Mais le programme économique et fiscal de la candidate s’attire toujours les principales attaques de la Macronie et les critiques de la grande majorité des économistes. Ces derniers pointent , tour à tour dans la presse , le risque d’un “Frexit” à peine voilé - malgré son reniement sur la sortie de l’euro - et un programme trop coûteux, mal chiffré et non maîtrisé pour les finances publiques et la dette, quand il n’enfreint tout simplement pas la Constitution . En réponse, la candidate martèle que son programme est “travaillé” et ”à l’équilibre” sur le plan budgétaire.
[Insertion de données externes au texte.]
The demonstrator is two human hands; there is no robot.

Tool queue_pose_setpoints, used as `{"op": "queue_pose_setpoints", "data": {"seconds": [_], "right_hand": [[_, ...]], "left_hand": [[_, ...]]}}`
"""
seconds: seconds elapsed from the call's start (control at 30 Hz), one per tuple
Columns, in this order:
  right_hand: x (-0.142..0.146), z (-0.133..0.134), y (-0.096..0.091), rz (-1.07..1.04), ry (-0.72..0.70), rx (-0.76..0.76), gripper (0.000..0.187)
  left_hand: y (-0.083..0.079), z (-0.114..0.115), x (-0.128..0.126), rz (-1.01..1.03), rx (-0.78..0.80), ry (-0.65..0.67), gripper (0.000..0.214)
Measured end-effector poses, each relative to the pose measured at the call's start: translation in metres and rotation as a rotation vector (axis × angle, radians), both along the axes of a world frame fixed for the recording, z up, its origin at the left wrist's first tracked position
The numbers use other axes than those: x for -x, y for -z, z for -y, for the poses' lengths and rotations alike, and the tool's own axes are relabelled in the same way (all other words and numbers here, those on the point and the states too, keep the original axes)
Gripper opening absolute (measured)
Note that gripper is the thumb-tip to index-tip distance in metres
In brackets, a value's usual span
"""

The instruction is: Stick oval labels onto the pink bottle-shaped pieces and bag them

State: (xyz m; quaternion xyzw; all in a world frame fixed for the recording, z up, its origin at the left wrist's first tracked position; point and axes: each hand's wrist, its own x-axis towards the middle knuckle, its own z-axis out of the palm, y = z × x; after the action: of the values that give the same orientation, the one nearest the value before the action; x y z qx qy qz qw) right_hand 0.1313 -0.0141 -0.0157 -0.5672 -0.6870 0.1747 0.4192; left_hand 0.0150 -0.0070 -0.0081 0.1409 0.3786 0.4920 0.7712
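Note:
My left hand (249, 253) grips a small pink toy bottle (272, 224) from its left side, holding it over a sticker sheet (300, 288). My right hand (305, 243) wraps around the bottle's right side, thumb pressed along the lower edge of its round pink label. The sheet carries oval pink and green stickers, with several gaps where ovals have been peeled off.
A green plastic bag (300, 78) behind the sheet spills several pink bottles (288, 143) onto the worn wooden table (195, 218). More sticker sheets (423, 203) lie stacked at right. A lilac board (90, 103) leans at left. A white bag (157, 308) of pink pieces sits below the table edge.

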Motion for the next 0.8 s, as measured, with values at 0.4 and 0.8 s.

“Son programme nous pousse tout droit vers la sortie de l’Union européenne, c’est une forme de ‘Frexit’ budgétaire, même si elle ne le dit plus”, explique au HuffPost l’économiste Éric Heyer, membre du Haut conseil des finances publiques et directeur du département analyse et prévision à l’OFCE (Observatoire français des conjonctures économiques).
“Sur le reste, elle fait de l’affichage social, mais on reste en fait sur une ligne libérale, car ses mesures fiscales sur la TVA concernent tous les Français. Elles ne sont pas fléchées et ciblées sur ceux qui en ont le plus besoin. Cela risque de conduire en fait à une économie à deux vitesses, car certains les utiliseraient mieux que d’autres”, résume-t-il, pointant aussi un “risque écologique”.
Une réforme des retraites, mais où est le gage de sérieux budgétaire?
C’est le clivage économique le plus visible entre les deux candidats. Marine Le Pen souhaite ramener l’âge légal de départ à la retraite à 60 ans pour les Français ayant commencé à travailler avant 20 ans. En tout cas pour ceux qui ont validé au moins 40 annuités. Depuis février, elle a en revanche fait des réajustements pour tous les autres: ceux étant entrés dans la vie active entre 20 et 24,5 ans pourraient partir entre 60 ans et trois trimestres et 62 ans, toujours au niveau de l’âge légal et pas forcément à taux plein. Le système serait inchangé pour les autres, notamment pour ceux qui ont eu des carrières hachées.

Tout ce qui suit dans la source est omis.